COLLECTED DATA section start

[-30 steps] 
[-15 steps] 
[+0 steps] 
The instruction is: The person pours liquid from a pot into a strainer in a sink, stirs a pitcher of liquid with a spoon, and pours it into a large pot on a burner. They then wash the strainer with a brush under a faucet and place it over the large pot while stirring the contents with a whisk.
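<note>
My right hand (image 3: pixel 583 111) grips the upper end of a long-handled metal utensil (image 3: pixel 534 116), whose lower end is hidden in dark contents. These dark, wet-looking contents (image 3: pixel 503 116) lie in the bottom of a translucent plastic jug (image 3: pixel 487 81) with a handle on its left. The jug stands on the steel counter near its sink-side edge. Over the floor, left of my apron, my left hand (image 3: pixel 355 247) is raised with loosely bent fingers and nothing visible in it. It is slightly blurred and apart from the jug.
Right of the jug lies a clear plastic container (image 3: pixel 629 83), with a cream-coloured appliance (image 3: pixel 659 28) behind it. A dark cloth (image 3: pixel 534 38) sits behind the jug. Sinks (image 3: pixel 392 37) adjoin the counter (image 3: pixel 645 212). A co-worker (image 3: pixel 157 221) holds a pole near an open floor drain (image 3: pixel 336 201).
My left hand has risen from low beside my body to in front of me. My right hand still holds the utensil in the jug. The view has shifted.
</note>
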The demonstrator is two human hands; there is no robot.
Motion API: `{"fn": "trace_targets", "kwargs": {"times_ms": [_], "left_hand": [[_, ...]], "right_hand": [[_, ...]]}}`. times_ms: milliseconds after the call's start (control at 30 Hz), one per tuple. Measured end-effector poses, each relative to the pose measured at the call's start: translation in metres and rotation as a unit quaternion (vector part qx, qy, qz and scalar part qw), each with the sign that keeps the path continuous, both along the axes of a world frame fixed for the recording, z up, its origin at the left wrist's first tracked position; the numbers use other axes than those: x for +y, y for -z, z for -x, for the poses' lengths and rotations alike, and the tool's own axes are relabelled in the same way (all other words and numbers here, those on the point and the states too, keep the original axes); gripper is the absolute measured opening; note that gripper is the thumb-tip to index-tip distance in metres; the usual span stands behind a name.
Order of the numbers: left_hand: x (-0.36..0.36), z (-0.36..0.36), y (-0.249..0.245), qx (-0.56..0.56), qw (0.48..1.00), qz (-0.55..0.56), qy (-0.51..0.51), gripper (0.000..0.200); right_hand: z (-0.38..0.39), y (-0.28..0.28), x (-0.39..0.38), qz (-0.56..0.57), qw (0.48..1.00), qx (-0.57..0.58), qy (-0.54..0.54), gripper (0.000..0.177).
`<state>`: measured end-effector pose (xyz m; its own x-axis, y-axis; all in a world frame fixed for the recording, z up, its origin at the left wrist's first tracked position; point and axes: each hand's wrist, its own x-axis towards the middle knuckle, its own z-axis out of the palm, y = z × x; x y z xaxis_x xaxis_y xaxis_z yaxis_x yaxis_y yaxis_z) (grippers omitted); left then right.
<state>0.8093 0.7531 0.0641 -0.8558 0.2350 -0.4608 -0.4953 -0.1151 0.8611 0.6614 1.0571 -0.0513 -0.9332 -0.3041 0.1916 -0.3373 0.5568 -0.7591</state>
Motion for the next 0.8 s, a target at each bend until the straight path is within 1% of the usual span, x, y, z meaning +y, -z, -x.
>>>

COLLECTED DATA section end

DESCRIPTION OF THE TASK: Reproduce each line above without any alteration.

TASK OUTPUT:
[-30 steps] 
[-15 steps] 
[+0 steps] 
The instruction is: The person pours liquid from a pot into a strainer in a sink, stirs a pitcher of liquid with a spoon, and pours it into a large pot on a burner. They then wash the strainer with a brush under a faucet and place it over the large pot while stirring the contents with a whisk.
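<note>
My right hand (image 3: pixel 583 111) grips the upper end of a long-handled metal utensil (image 3: pixel 534 116), whose lower end is hidden in dark contents. These dark, wet-looking contents (image 3: pixel 503 116) lie in the bottom of a translucent plastic jug (image 3: pixel 487 81) with a handle on its left. The jug stands on the steel counter near its sink-side edge. Over the floor, left of my apron, my left hand (image 3: pixel 355 247) is raised with loosely bent fingers and nothing visible in it. It is slightly blurred and apart from the jug.
Right of the jug lies a clear plastic container (image 3: pixel 629 83), with a cream-coloured appliance (image 3: pixel 659 28) behind it. A dark cloth (image 3: pixel 534 38) sits behind the jug. Sinks (image 3: pixel 392 37) adjoin the counter (image 3: pixel 645 212). A co-worker (image 3: pixel 157 221) holds a pole near an open floor drain (image 3: pixel 336 201).
My left hand has risen from low beside my body to in front of me. My right hand still holds the utensil in the jug. The view has shifted.
</note>
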The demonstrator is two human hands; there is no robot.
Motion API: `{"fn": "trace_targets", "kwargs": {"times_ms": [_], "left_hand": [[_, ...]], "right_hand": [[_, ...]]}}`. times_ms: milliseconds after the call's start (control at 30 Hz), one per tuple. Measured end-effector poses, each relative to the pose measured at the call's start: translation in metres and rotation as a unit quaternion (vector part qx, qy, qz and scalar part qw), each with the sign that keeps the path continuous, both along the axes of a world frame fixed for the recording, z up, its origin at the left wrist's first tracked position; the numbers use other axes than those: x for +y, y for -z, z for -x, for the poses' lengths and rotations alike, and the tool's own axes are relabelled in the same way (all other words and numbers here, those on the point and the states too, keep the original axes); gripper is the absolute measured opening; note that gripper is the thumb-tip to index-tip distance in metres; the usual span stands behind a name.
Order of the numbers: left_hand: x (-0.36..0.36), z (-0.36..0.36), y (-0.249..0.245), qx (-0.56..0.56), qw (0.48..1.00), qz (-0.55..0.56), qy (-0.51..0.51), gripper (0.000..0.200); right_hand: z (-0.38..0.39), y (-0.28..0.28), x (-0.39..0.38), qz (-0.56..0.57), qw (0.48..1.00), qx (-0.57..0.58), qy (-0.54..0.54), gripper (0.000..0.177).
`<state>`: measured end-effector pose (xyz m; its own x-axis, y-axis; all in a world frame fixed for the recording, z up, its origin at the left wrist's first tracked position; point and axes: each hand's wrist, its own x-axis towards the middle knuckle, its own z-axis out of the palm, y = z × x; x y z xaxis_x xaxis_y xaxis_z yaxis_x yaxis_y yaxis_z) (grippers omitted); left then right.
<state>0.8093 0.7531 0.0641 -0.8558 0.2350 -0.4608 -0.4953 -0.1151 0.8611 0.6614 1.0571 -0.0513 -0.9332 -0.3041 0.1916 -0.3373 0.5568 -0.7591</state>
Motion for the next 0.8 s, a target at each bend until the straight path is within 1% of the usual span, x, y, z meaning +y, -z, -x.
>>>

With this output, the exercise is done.